From Wikipedia, the free encyclopedia
Software Heritage
FormationJune 30, 2016; 8 years ago (2016-06-30)
FounderRoberto Di Cosmo,
Stefano Zacchiroli
TypeNon‑profit
HeadquartersInria
Location
Scientific Advisors
Gérard Berry
Jean-François Abramatic
Julia Lawall
Serge Abiteboul
AffiliationsInria
Staff13
Websitesoftwareheritage.org

Software Heritage is a non-profit organization which provides a service for archiving and referencing historical and contemporary software — with a focus on human readable source code. The site was unveiled in 2016 by Inria[1] and is supported by UNESCO.[2][3][4] The project itself is structured as a non‑profit multi‑stakeholder initiative.

Overview

[edit]

The stated mission of Software Heritage is to collect, preserve and share all software that is publicly available in source code form, with the goal of building a common, shared infrastructure at the service of industry, research, culture and society as a whole.[5]
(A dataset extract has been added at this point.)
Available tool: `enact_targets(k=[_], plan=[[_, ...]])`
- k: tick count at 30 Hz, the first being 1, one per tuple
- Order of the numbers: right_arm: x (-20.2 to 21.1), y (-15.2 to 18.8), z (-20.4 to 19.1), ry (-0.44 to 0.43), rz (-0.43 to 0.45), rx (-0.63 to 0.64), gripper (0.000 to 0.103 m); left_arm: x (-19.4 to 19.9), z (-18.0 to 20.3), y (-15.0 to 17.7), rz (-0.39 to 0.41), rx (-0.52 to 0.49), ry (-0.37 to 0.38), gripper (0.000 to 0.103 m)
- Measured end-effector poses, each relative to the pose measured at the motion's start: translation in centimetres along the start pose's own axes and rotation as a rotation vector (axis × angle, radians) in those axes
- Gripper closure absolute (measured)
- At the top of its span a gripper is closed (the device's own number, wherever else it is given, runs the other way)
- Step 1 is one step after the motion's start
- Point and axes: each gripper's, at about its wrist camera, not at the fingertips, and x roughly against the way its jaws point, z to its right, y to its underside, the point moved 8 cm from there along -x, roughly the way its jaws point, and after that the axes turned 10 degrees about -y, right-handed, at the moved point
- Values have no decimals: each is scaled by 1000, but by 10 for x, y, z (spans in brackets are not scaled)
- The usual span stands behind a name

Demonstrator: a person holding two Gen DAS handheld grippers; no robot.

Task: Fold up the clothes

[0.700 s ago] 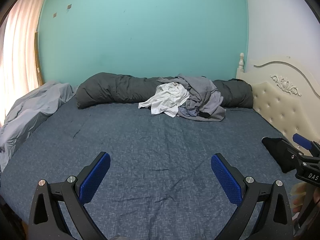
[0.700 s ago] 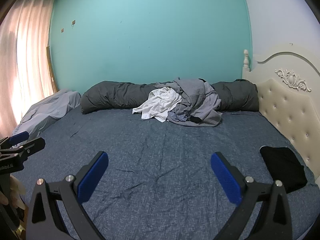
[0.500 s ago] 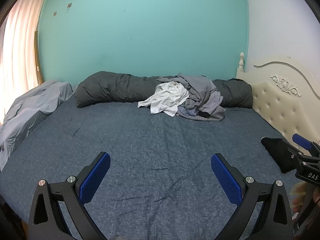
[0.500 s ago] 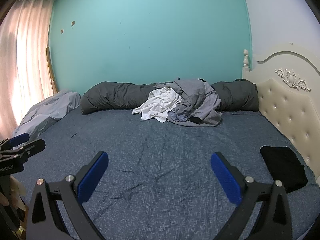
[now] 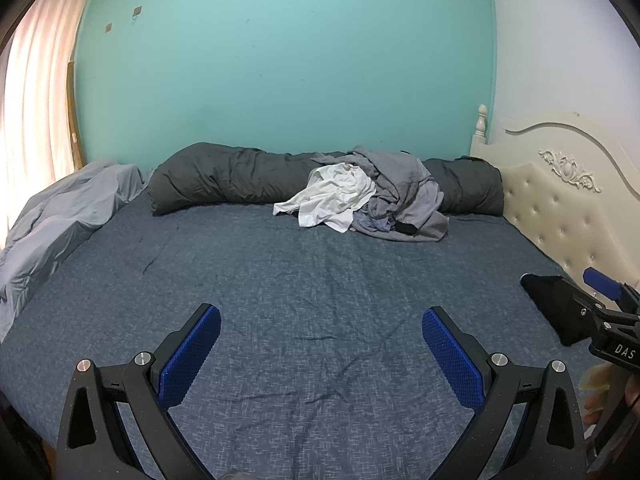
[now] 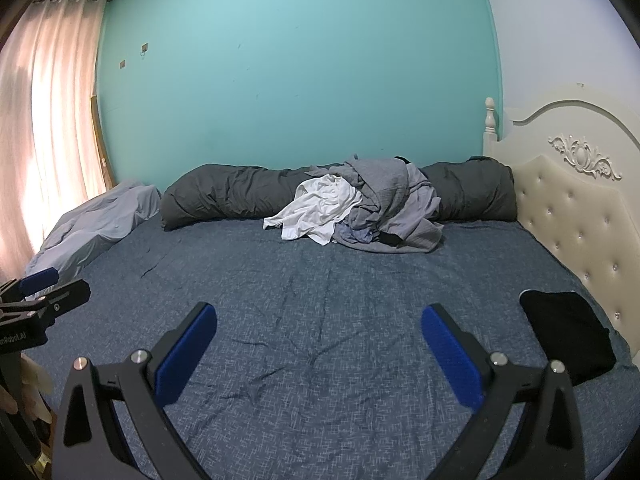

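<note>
- left gripper (image 5: 320, 336): jaws spread wide, nothing between the blue pads, hovering over bare bedsheet (image 5: 320, 280) near the front edge of the bed
- right gripper (image 6: 318, 334): also spread wide, empty, over the same dark blue sheet, beside the left one
- each gripper shows at the edge of the other's view; part of a hand (image 5: 600, 396) visible under the right one
- pile of clothes (image 5: 372, 196): unfolded heap at the far side of the bed, white top (image 5: 332, 196) on its left, grey garments (image 5: 404, 188) bunched on the right, resting against the rolled dark grey duvet (image 5: 228, 178); well apart from both grippers
- folded black garment (image 6: 568, 332): flat on the sheet at the right, near the cream tufted headboard (image 6: 568, 204)
- light grey bedding (image 5: 60, 220) crumpled along the left edge by the curtain (image 6: 44, 112)
- teal wall (image 5: 280, 60) behind
</note>
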Motion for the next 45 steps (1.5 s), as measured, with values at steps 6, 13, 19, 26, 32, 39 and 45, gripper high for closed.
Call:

Software source code is collected by crawling code hosting platforms, like GitHub, GitLab.com or Bitbucket, and packages archives, like npm or PyPI, and ingested into a special data structure, a Merkle DAG, that is the core of the archive.[6] Each artifact in the archive is associated with an identifier called a SWHID.[7] In 2023, the expansion of SWHID was changed from Software Heritage identifier to software hash identifier.

In order to increase the chances of preserving the Software Heritage archive over the long term, a mirror program was established in 2018, joined by ENEA[8] and FossID[9] as of October 2020.

History

[edit]

Development of Software Heritage began at Inria under the direction of computer scientists Roberto Di Cosmo and Stefano Zacchiroli in early 2015,[10] and the project was officially announced to the public on June 30, 2016.[1][11]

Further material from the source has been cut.